EXERCISE OBJECTIVE - Could you find each line of the data below that contains the word "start" and copy those lines?

### THE RECORDS

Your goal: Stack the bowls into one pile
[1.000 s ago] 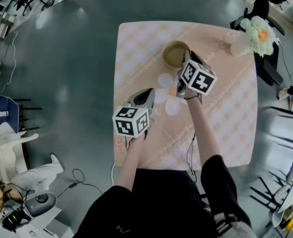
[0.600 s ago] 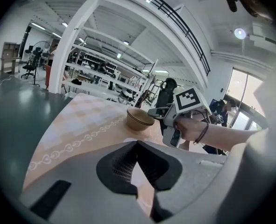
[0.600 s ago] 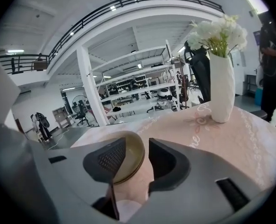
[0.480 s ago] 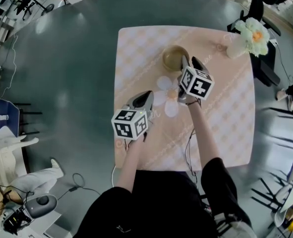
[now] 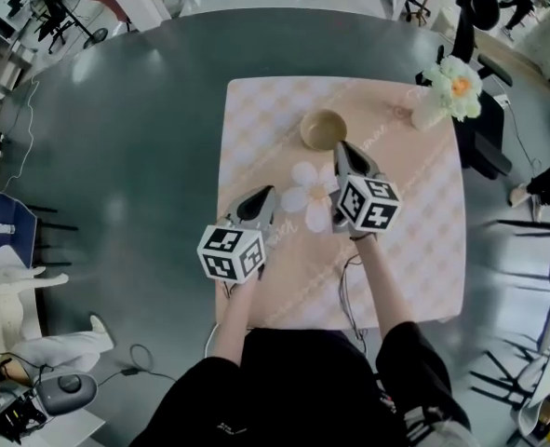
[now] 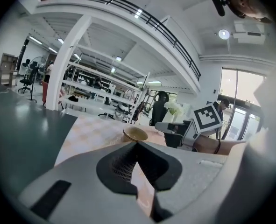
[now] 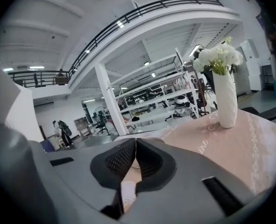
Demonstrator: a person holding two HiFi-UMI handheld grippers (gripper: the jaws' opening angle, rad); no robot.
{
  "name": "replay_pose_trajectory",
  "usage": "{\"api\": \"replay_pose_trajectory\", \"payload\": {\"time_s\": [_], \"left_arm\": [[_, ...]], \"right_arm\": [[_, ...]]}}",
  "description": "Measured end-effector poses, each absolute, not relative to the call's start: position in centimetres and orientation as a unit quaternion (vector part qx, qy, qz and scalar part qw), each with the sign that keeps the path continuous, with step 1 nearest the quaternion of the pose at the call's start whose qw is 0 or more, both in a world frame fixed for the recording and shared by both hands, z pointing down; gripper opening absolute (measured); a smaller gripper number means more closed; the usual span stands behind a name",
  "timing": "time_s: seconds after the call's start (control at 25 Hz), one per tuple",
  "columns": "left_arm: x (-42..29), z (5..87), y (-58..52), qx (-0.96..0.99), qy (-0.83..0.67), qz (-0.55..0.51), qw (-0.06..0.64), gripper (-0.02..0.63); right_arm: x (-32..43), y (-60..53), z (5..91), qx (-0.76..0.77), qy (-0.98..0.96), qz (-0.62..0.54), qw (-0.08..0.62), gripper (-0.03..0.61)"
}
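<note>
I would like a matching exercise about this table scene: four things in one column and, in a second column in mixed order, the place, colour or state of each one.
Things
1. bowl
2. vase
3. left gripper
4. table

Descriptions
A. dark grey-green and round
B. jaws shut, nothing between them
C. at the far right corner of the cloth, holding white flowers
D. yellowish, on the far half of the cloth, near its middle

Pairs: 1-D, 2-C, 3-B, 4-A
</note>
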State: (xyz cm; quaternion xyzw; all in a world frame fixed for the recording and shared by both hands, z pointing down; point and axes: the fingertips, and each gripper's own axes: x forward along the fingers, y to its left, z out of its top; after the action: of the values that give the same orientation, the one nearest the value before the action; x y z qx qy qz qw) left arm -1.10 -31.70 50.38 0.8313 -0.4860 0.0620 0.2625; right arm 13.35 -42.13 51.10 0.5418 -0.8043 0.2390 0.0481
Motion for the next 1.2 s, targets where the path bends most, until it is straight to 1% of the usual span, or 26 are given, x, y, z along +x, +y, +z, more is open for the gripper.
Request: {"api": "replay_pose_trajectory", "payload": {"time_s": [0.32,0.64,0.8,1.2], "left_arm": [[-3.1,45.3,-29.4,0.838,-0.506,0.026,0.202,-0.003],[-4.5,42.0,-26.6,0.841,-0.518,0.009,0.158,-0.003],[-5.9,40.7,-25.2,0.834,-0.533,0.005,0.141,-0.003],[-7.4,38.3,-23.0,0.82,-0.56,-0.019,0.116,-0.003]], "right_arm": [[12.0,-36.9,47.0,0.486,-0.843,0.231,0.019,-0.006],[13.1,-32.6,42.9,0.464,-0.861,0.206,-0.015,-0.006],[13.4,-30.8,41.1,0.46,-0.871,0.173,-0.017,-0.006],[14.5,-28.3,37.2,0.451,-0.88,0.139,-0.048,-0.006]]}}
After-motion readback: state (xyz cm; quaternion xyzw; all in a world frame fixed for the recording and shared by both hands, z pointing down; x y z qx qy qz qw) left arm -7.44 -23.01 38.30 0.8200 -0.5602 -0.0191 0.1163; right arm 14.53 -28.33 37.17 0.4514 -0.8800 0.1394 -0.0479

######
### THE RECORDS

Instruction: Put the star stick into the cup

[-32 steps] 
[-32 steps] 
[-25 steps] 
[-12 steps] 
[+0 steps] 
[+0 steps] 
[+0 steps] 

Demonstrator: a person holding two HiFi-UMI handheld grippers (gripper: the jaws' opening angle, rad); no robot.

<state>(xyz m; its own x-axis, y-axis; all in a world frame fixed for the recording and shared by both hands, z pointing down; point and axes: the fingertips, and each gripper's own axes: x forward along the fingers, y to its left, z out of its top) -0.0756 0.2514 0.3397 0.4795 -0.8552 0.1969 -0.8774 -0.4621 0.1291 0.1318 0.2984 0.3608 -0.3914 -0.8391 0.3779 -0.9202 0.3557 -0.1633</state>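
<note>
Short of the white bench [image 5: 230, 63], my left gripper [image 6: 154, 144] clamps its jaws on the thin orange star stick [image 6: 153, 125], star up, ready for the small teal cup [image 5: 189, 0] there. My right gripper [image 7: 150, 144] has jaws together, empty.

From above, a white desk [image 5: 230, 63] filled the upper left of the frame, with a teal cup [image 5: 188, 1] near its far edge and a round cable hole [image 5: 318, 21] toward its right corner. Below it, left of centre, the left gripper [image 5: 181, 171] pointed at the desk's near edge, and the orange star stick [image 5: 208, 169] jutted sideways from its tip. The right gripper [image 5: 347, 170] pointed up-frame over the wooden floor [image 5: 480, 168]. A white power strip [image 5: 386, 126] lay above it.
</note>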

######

COMPLETED EXERCISE -
  "description": "Measured end-effector poses, each absolute, not relative to the call's start: position in centimetres and orientation as a unit quaternion (vector part qx, qy, qz and scalar part qw), each with the sign that keeps the path continuous, with step 1 nearest the quaternion of the pose at the call's start whose qw is 0 or more, both in a world frame fixed for the recording and shared by both hands, z pointing down; gripper opening absolute (measured); a smaller gripper number means more closed; the usual span stands behind a name",
  "timing": "time_s: seconds after the call's start (control at 25 Hz), one per tuple",

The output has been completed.